Unknown-3Let me begin by saying that I received an ARC of this book from Random House in exchange for my review. And it was a hard copy! I love that. I was so pleased to actually receive pages with a cover instead of the usual e-book.

And that’s where my joy ends.

The Opposite of Maybe is not a bad book by any means. I was just disappointed because it didn’t measure up to its potential. I know, I sound like someone’s grandma here, but stay with me for a minute.

Maddie Dawson is a pretty good writer. Her dialogue is smooth and real, and her descriptive prose was rather well done.


Her characters didn’t seem real to me at all. And their personal situations? No.

Just no.

Rosie is a 40 something who has been living with her artist boyfriend Jonathan for 15 years. No need to get married for these two, they live in THE NOW and have nothing to tie them down. No house, no kids, etc. When Jonathan gets the offer of a lifetime to move across the country RIGHT NOW, he proposes (why?) but then cancels the wedding. Rosie does the right thing and stays back in Connecticut and moves in with her grandmother.

Her grandmother. Ugh. Soapie (her real name is Sophie) raised Rosie when her mom died. Soapie is not a very pleasant or nurturing person, and its clear that many of Rosie’s bizarre neuroses come from Soapie’s odd behavior (and the fact that she never knew her father and her mom was dead).

Also living with Soapie is Tony, a landscaper who needed a place to live, so he trades room & board for making sure Soapie is ok. Tony is in his 30s and ruggedly handsome, funny, and kind. Tony is struggling with his personal life a la Ross Gellar — his wife is marrying a woman and their son lives with the two moms.

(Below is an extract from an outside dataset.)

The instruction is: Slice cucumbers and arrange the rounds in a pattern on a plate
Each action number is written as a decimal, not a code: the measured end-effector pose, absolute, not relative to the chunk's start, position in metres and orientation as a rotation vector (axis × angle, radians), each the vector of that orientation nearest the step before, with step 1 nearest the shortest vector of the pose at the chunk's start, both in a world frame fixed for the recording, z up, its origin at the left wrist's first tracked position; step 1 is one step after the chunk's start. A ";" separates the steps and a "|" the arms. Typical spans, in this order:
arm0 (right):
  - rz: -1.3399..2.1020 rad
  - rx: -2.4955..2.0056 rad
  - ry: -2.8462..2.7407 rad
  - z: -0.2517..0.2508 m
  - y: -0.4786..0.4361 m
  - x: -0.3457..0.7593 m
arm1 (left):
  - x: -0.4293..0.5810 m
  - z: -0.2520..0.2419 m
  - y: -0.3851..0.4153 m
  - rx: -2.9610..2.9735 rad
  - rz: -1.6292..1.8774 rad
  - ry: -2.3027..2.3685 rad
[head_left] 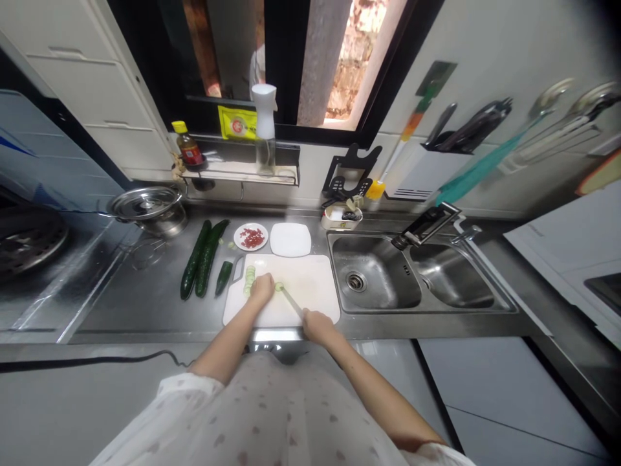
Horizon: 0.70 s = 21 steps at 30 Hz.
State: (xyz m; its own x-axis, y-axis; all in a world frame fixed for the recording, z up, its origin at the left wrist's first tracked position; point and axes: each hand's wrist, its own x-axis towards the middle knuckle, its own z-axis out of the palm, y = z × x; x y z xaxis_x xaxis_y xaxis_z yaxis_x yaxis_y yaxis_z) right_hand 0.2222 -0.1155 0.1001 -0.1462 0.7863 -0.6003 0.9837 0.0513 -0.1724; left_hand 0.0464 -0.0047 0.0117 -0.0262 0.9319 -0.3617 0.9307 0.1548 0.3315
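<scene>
One steel surface [145, 317] carries my white board [315, 285], two whole cucumbers [208, 259] beyond its nine o'clock edge. At five, my right hand [317, 327] closes its grip round the knife [292, 302]; nearer nine, my left hand [262, 289] curls, pinching what I cannot tell, with a cut cucumber end [224, 277] just off the board. I judge slicing is in hand and the next move calls for tucked left fingertips, minding the sliced row [250, 279] at ten and the pale round [279, 286] by the blade's tip.
</scene>
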 end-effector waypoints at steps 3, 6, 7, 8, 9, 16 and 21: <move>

Early on in the book, Rosie finds out that she is unexpectedly pregnant. Jonathan is all the way in California and has never wanted children. Rosie is worried that she’ll be a terrible mom. But Tony is there to help her through all of her struggles. He turns out to be the best thing that could have happened to her, right when she needed it.


Look, I didn’t mind the awkwardness of the characters so much as I had a problem with some of these forced plot issues. Seriously, Tony is just going to sit back and allow the moms to have full custody of his son who he loves more than anything? Just because they asked? I do not accept this.

Rosie is still going to consider moving across the country to be with Jonathan simply because she thinks the baby should know its father? Even if Jonathan has lousy people skills, has no plan for the future, and, oh, does not want a baby? I can’t with this.

I’m grateful that I was given a chance to read this book, and am sorry that I don’t have anything better to say about it. Maddie Dawson, keep it up. You have the talent, maybe you just need a new editor!